DESCRIPTION OF THE TASK
Lines to restate from the data below: from the one containing "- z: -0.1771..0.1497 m" to the one containing "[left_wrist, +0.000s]", both included. Give them again exactly, and only them.

SUPPLIED RECORDS
-- Opening Marker --

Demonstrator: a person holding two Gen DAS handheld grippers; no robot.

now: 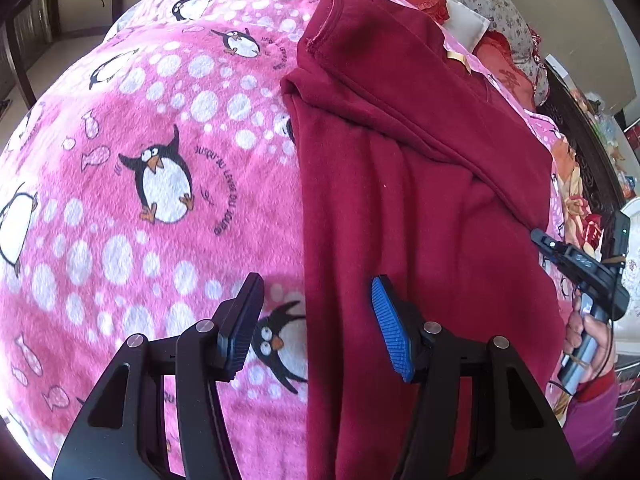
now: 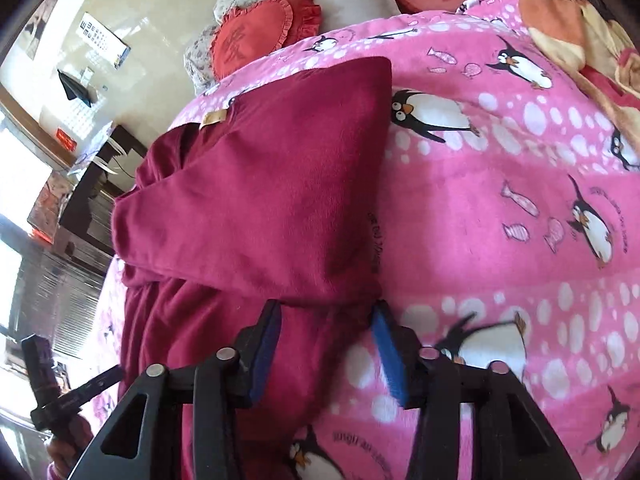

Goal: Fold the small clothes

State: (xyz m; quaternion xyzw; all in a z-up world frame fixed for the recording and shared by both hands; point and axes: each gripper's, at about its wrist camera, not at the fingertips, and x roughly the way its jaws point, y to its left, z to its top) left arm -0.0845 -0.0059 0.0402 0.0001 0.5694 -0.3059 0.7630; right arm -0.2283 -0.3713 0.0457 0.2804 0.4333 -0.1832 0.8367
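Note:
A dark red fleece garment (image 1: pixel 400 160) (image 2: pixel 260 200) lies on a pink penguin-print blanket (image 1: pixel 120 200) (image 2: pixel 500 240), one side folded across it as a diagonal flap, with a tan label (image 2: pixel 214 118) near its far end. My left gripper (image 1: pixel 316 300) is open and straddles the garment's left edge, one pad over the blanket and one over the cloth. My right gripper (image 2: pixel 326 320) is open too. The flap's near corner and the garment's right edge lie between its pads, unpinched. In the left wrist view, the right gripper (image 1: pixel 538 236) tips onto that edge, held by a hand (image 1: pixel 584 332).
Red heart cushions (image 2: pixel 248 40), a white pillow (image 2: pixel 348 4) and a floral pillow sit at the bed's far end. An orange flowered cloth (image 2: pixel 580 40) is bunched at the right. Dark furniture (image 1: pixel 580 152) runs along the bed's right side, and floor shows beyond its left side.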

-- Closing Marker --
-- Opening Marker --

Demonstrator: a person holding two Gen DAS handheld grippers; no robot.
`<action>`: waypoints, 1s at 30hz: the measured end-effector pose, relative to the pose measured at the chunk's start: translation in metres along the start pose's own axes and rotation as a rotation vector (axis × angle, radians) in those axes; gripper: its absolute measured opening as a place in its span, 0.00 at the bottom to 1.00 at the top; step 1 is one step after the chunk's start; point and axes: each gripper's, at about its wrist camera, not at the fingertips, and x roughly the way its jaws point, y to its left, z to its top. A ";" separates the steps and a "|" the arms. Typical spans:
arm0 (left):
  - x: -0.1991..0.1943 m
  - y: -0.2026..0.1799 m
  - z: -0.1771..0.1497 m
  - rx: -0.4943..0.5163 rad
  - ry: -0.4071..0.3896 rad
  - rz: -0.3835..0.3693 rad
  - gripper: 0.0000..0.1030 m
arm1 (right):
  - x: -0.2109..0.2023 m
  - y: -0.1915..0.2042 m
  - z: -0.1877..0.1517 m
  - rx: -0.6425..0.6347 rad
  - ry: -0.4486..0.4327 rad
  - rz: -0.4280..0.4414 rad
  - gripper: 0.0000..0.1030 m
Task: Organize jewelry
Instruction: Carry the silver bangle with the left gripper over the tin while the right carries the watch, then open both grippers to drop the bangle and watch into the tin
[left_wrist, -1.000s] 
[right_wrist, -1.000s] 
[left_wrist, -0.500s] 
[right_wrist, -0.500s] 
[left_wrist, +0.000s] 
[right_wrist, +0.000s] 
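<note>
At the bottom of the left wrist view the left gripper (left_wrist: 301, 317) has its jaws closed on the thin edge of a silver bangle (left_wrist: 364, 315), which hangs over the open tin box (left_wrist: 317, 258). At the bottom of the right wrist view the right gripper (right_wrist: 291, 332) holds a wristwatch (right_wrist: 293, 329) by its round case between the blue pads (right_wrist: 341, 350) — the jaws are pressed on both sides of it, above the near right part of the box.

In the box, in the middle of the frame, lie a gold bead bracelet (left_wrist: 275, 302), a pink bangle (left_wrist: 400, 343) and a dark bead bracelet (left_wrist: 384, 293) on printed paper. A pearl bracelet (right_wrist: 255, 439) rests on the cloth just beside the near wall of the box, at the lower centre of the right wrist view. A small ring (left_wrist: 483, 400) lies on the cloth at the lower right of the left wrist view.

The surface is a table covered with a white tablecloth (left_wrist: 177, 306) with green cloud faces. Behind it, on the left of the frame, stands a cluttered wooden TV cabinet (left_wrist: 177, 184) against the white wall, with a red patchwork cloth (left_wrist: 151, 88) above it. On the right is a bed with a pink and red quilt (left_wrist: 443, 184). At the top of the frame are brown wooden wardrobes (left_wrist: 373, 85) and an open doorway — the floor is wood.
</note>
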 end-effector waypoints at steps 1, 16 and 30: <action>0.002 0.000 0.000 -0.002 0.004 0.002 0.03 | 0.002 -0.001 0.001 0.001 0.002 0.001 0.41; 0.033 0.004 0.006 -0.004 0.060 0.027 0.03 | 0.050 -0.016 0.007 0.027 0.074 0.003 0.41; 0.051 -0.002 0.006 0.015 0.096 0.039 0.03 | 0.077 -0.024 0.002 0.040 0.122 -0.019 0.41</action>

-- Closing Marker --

ANSWER SECTION
  - z: -0.1771..0.1497 m
  - rx: -0.4943..0.5163 rad
  - ry: -0.4071..0.3896 rad
  - rz: -0.3835..0.3693 rad
  - gripper: 0.0000..0.1030 m
arm1 (right):
  - x: -0.2109..0.2023 m
  - y: -0.1915..0.2042 m
  - z: -0.1877..0.1517 m
  - rx: -0.6425..0.6347 rad
  - ry: -0.4486..0.4327 rad
  - rz: -0.4280..0.4414 rad
  - gripper: 0.0000..0.1030 m
Task: Organize jewelry
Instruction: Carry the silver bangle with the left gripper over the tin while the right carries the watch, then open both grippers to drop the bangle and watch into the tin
[left_wrist, -1.000s] 
[right_wrist, -1.000s] 
[left_wrist, -0.500s] 
[right_wrist, -0.500s] 
[left_wrist, +0.000s] 

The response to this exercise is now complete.